======== Task input

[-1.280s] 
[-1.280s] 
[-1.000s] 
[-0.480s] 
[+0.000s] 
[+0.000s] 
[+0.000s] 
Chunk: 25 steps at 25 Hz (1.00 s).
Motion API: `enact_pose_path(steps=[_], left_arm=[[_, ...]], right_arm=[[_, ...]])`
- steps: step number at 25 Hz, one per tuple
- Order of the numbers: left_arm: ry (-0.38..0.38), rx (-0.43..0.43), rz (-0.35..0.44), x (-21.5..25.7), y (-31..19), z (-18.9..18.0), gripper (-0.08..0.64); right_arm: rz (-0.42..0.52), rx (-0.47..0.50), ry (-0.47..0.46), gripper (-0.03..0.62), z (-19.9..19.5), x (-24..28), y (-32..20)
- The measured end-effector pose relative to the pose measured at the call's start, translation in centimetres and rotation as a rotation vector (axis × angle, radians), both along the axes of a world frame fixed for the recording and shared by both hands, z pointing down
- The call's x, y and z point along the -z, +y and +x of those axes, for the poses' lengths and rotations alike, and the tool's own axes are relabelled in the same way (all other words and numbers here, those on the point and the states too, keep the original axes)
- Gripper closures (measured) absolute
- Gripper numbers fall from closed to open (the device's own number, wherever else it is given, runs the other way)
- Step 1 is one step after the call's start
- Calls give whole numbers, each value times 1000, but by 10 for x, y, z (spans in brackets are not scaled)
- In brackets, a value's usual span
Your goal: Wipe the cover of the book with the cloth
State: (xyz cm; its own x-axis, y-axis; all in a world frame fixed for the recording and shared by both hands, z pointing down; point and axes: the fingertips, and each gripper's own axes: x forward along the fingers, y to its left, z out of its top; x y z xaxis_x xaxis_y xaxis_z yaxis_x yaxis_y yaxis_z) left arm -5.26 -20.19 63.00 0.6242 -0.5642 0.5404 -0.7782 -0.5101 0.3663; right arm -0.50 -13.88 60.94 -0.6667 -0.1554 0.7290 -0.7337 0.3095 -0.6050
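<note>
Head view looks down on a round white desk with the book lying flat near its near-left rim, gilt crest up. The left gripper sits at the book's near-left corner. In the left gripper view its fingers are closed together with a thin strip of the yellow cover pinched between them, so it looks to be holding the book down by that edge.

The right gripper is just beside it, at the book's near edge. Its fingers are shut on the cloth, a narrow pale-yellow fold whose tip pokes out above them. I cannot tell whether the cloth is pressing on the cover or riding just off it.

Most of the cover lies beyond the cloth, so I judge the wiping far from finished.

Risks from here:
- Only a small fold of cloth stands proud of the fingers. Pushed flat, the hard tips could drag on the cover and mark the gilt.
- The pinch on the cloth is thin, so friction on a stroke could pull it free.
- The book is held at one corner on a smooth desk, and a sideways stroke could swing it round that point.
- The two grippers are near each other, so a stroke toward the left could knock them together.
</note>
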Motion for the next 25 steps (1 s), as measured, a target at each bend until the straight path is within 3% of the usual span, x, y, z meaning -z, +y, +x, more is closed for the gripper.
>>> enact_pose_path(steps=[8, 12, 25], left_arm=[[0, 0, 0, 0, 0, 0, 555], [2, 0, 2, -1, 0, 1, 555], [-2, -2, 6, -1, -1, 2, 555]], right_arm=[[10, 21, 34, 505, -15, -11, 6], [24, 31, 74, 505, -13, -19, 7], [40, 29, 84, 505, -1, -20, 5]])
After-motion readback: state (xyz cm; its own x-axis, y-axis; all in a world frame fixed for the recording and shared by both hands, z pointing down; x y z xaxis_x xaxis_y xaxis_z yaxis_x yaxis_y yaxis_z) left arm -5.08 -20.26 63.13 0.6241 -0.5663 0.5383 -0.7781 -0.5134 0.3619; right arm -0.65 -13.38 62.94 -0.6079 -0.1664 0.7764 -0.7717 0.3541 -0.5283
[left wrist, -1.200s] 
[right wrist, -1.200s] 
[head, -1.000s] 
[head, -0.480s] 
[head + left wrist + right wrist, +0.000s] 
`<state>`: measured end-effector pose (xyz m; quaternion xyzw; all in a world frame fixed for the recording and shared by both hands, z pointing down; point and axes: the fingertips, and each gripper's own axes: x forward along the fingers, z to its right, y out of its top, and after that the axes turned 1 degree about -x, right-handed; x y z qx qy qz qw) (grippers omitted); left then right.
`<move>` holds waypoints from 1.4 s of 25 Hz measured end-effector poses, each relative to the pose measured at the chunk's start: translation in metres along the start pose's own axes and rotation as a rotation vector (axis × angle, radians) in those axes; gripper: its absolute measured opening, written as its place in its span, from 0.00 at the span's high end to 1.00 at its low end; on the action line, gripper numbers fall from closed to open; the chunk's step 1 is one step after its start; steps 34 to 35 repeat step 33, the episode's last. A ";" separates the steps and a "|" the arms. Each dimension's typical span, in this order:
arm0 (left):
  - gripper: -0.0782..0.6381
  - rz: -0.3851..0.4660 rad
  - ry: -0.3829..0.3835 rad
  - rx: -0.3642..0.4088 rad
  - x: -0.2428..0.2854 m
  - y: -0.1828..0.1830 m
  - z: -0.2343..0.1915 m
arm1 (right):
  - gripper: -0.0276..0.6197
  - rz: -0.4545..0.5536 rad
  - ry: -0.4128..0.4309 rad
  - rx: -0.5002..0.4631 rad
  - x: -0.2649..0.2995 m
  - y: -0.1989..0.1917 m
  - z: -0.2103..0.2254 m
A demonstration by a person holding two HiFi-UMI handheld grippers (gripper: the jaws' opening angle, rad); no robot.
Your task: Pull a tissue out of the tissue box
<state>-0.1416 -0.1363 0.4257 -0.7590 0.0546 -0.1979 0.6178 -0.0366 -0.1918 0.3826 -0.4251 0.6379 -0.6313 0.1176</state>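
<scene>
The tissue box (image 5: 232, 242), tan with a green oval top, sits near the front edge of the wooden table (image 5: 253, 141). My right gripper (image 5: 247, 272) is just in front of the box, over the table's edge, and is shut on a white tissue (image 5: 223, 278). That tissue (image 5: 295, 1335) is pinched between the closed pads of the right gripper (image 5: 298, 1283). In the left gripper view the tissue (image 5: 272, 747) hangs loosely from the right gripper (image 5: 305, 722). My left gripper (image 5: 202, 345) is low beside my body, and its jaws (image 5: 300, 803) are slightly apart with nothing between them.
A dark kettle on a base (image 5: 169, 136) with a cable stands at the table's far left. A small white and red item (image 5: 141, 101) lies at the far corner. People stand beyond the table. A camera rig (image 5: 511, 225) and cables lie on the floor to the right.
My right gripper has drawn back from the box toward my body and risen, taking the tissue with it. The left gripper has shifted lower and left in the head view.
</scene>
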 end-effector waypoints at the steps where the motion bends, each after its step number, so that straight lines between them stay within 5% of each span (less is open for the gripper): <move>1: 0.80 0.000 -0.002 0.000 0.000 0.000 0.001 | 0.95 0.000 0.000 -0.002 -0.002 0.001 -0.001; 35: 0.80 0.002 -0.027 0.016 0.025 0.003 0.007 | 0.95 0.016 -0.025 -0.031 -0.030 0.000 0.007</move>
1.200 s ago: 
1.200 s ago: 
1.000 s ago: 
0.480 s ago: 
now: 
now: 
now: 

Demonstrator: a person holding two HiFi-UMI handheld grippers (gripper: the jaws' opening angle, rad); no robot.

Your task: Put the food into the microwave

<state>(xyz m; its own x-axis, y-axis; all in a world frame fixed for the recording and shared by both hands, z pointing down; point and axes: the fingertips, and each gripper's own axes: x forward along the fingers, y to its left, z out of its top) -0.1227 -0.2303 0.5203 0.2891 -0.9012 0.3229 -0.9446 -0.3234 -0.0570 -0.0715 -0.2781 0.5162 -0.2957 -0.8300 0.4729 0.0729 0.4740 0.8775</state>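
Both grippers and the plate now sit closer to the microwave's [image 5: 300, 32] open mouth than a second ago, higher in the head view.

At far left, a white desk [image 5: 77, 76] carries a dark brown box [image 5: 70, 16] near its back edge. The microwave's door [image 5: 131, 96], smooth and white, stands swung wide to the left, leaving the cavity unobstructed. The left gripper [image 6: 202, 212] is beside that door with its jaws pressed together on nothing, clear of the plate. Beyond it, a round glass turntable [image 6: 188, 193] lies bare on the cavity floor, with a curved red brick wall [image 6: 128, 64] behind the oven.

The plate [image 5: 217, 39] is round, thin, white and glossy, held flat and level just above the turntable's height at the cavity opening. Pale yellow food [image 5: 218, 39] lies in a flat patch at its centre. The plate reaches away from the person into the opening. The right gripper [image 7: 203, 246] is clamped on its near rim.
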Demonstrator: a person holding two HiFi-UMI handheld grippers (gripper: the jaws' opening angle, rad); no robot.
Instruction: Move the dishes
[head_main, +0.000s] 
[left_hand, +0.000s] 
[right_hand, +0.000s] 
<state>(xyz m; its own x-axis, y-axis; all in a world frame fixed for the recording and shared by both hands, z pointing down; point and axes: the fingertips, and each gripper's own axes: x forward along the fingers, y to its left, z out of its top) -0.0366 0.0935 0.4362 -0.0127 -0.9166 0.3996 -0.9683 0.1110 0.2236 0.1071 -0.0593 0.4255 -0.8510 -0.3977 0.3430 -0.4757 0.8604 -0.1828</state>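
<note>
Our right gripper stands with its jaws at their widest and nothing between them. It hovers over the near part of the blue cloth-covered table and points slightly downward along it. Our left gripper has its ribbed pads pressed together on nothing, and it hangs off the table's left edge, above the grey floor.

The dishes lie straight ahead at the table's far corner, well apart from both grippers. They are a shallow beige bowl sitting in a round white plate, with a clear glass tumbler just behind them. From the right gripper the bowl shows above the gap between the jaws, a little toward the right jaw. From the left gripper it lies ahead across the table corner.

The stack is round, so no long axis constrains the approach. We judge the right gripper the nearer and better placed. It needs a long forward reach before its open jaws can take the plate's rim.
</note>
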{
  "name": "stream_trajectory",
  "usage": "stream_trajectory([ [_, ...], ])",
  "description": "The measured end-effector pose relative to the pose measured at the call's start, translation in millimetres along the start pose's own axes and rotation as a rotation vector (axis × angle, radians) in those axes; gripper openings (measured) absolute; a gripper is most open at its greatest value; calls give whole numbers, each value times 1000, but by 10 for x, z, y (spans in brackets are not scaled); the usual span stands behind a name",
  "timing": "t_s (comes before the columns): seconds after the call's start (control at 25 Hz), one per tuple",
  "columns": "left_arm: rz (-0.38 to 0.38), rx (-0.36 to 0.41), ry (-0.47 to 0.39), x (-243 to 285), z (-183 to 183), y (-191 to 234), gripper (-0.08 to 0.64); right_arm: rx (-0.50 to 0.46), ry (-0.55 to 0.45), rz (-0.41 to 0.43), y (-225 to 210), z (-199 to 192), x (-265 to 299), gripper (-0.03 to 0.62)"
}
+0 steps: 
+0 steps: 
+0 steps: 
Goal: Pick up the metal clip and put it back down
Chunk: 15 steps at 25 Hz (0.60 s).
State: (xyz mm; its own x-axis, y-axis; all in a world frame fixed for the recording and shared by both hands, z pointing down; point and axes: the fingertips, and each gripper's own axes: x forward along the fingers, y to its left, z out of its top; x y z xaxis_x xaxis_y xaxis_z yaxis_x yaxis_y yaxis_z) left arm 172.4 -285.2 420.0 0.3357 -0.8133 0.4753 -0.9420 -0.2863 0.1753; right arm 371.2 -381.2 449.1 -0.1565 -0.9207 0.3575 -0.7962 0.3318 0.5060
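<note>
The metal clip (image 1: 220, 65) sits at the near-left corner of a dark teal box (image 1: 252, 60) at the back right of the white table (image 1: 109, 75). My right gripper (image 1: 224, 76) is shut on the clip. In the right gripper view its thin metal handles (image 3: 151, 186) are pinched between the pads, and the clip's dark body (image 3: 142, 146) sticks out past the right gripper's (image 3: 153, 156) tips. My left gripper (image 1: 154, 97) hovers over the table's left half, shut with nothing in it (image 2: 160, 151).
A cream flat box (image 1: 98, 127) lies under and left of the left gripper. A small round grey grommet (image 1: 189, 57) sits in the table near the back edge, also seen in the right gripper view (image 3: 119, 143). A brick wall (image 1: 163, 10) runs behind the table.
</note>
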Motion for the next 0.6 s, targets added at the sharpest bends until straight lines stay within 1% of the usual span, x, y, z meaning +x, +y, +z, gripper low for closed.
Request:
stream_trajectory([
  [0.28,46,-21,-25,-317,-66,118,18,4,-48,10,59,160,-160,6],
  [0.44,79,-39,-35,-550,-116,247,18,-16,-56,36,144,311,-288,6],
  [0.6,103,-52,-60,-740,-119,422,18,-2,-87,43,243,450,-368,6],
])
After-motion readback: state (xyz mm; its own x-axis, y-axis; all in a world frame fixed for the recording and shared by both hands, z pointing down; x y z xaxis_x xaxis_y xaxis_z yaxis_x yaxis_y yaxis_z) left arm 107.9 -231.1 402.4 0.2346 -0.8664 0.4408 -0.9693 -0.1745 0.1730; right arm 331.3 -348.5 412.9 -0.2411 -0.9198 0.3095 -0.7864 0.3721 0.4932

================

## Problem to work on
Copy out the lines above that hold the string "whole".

## Task solution
- Calls give whole numbers, each value times 1000, but by 10 for x, y, z (spans in brackets are not scaled)
  "description": "The measured end-effector pose relative to the pose measured at the call's start, translation in millimetres along the start pose's own axes and rotation as a rotation vector (axis × angle, radians) in those axes; gripper openings (measured) absolute; a gripper is most open at its greatest value; calls give whole numbers, each value times 1000, but by 10 for x, z, y (spans in brackets are not scaled); the usual span stands behind a name",

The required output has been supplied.